▶ Work task: Among the lines of the material, copy those that hold the string "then".

____ Exercise data

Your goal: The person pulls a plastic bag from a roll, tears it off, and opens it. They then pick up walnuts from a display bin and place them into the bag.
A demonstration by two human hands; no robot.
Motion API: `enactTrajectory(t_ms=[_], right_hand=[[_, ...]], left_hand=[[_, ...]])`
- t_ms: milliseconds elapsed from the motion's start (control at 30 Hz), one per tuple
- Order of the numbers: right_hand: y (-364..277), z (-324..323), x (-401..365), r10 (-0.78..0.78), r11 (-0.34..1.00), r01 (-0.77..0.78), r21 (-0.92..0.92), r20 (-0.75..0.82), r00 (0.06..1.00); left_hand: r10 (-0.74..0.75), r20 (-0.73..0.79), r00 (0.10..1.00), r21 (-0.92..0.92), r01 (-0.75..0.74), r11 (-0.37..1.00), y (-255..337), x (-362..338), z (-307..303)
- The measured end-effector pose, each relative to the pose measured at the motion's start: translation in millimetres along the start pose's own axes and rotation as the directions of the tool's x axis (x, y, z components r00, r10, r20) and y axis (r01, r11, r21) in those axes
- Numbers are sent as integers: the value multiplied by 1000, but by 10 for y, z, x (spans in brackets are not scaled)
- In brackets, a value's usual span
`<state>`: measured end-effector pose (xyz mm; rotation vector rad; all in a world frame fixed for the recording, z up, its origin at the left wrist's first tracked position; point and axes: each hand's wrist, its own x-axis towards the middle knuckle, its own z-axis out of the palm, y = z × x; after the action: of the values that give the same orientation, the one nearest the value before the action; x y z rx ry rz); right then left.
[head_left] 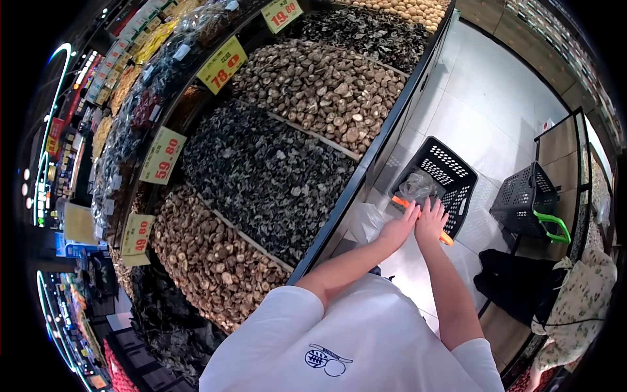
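Below me stands a black shopping basket (pixel 450 171) with an orange handle (pixel 447 239). Inside it lies a clear plastic bag (pixel 419 185) with dark contents. My left hand (pixel 400 227) is over the basket's near side, fingers stretched forward across the handle. Close beside it, my right hand (pixel 431 222) has its fingers spread over the same rim. Both hands hide the middle of the handle. A whitish clear plastic bag (pixel 367 222) hangs beside my left wrist, by the display's edge.
On my left, a display holds dried mushrooms (pixel 320 85) and black fungus (pixel 268 170), with price signs (pixel 162 155) behind. To the right, another black basket (pixel 524 196) with a green handle (pixel 554 225) stands near a person in a floral garment (pixel 578 310). Tiled floor (pixel 486 85) stretches ahead.
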<state>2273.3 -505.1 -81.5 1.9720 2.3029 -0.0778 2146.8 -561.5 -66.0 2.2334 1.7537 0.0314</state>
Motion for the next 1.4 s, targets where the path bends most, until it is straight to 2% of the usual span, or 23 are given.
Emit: enactTrajectory(t_ms=[167,233,433,667,733,833,900,967,1067,1167,1400], right_hand=[[256,-117,726,36,999,-35,-11,107,994],[347,-131,936,30,999,-28,-20,84,996],[581,-100,1672,63,997,-57,-60,96,993],[877,-125,2627,80,997,-81,4,81,994],[999,-207,2947,69,997,-70,13,80,994],[1212,-262,3392,63,994,-71,81,96,993],[1357,-237,3657,75,990,-82,118,65,995],[1502,-210,3962,66,987,-74,145,58,996],[1700,-143,4369,74,986,-73,150,0,997],[1918,-144,4726,70,989,-66,129,-30,997],[2507,-141,5689,-39,980,76,186,-194,980]], left_hand=[[32,56,998,-116,-25,993,-93,788,-114],[65,92,994,-129,-53,990,-158,1063,-147],[84,114,990,-107,-72,992,-208,1856,-236],[107,113,988,-51,-101,994,-291,2810,-534],[91,196,976,-48,-83,995,-283,3163,-589],[108,211,972,-70,-95,993,-294,3702,-598],[106,200,974,-85,-91,992,-268,4032,-591],[85,253,964,-30,-80,996,-249,4393,-635],[97,205,974,4,-100,995,-210,4781,-689],[112,239,965,19,-119,993,-169,5219,-729],[152,228,962,-25,-150,988,-108,6317,-818]])
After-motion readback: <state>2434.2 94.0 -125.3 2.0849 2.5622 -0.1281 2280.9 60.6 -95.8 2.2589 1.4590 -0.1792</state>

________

▶ Result of the exercise:
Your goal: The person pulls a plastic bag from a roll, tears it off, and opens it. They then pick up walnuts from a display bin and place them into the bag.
`<state>`: measured end-effector pose (xyz mm; rotation vector rad; all in a world frame fixed for the recording, z up, its origin at the left wrist's first tracked position; point and axes: each hand's wrist, its own x-axis towards the middle knuckle, its own z-axis out of the palm, y = z × x; after the action: of the values that give the same orientation, the one nearest the value before the action; x y z rx ry rz); right then left.

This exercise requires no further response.